**WHAT IS EXPECTED**
Please start at the first line of the records beneath and quote each line exactly, ending with the line containing "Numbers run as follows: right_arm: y".
** MATERIALS PROVIDED follows **
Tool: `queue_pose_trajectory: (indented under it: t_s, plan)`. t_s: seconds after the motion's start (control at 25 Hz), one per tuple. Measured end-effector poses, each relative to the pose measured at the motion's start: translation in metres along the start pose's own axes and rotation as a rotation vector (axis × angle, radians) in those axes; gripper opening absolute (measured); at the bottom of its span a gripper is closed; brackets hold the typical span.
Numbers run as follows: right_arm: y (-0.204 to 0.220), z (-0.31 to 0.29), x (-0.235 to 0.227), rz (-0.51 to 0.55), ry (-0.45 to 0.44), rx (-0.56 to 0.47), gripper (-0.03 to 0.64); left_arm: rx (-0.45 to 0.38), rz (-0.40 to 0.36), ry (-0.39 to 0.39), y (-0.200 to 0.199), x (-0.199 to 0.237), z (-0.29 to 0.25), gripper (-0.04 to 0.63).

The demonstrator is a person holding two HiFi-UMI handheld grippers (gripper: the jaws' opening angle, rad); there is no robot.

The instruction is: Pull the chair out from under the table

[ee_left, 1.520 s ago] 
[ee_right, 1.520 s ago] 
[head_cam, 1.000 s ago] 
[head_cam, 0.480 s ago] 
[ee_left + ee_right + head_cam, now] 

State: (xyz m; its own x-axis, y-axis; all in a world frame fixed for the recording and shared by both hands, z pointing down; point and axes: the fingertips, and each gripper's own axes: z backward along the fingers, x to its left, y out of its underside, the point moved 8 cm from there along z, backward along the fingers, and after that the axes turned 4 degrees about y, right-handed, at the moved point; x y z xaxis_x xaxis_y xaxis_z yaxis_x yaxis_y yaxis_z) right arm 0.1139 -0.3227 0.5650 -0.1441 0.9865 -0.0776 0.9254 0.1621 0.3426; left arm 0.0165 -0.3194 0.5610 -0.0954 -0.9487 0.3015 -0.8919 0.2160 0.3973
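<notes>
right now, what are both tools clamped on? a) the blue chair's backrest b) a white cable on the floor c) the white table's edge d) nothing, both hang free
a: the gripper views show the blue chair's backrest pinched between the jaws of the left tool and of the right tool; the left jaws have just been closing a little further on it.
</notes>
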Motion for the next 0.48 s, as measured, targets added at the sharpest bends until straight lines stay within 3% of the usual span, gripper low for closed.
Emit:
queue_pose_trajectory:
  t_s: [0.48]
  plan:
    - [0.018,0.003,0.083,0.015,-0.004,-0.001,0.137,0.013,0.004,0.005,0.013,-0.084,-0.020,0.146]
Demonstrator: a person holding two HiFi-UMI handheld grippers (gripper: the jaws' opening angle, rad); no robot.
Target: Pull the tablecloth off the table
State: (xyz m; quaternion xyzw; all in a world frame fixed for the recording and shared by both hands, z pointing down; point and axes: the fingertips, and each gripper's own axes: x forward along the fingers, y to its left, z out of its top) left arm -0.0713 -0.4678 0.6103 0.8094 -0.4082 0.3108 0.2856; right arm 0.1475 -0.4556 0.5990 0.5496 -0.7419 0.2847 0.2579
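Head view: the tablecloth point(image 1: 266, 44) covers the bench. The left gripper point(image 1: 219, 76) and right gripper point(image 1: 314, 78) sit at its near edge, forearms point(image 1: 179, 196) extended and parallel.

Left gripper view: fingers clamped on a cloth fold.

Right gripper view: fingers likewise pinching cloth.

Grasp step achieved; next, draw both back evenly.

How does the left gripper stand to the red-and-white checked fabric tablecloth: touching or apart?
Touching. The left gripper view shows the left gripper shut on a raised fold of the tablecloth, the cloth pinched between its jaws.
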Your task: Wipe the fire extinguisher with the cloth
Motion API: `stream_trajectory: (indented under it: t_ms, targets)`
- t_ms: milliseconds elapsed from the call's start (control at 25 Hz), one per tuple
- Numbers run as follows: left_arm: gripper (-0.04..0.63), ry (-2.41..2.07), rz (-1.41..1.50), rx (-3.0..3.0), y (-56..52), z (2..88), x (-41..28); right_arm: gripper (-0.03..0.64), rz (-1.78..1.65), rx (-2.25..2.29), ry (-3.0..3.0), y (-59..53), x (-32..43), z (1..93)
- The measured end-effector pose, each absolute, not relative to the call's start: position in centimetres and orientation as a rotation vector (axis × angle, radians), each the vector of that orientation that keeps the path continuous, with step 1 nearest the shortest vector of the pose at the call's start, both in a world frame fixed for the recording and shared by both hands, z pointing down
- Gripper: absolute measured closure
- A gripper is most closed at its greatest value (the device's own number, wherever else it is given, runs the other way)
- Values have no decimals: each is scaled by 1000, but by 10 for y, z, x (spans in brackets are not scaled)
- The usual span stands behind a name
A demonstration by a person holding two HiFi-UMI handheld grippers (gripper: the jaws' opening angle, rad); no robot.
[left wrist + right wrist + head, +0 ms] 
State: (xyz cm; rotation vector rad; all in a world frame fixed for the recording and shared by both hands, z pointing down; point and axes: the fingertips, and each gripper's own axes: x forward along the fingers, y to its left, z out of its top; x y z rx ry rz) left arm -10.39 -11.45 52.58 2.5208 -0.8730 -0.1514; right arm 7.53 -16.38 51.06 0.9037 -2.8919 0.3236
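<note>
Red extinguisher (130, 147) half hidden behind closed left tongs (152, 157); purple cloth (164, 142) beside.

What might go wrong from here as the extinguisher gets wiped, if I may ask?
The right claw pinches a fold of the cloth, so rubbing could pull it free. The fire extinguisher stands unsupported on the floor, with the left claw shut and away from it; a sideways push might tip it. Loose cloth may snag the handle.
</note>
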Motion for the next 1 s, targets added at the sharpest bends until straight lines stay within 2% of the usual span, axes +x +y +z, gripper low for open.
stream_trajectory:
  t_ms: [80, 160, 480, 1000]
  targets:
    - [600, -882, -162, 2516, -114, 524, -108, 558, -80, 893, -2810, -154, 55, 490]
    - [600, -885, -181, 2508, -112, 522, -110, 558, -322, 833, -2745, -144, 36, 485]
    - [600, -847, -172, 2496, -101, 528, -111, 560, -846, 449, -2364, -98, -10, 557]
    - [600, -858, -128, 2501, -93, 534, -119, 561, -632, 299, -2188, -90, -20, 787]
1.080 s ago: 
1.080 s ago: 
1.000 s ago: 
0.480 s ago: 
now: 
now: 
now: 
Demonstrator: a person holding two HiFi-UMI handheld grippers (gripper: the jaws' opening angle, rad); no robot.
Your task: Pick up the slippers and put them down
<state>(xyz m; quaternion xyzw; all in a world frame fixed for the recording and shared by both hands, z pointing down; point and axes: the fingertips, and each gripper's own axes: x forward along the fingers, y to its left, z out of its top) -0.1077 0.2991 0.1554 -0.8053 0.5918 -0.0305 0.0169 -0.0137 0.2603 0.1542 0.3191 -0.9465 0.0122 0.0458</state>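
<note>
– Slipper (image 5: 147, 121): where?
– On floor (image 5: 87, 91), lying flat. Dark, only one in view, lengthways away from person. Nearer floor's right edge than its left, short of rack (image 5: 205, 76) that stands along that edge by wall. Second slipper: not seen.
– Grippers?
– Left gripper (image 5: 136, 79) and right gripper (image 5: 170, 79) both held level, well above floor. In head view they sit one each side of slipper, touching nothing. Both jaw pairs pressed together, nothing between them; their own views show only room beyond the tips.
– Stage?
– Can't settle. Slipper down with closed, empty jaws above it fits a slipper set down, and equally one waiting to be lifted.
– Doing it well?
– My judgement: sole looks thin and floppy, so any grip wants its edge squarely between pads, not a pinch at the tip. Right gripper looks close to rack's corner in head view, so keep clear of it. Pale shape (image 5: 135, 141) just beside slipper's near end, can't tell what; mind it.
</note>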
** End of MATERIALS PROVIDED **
**EXERCISE RESULT**
Tool: `queue_pose_trajectory: (indented under it: t_s, plan)`. t_s: seconds after the motion's start (control at 25 Hz), one per tuple. Measured end-effector poses, each relative to the pose measured at the motion's start: translation in metres along the start pose's own axes and rotation as a rotation vector (axis × angle, radians) in those axes; gripper opening absolute (measured); at the bottom of its span a gripper is closed; brackets hold the typical span.
Numbers run as follows: right_arm: y (-0.204 to 0.220), z (-0.31 to 0.29), x (-0.235 to 0.227), rz (-0.51 to 0.55), ry (-0.45 to 0.44), rx (-0.56 to 0.47), gripper (-0.03 to 0.64); left_arm: rx (-0.45 to 0.38), rz (-0.40 to 0.36), ry (-0.39 to 0.39), y (-0.200 to 0.199), x (-0.199 to 0.237), z (-0.29 to 0.25), gripper (-0.04 to 0.63).

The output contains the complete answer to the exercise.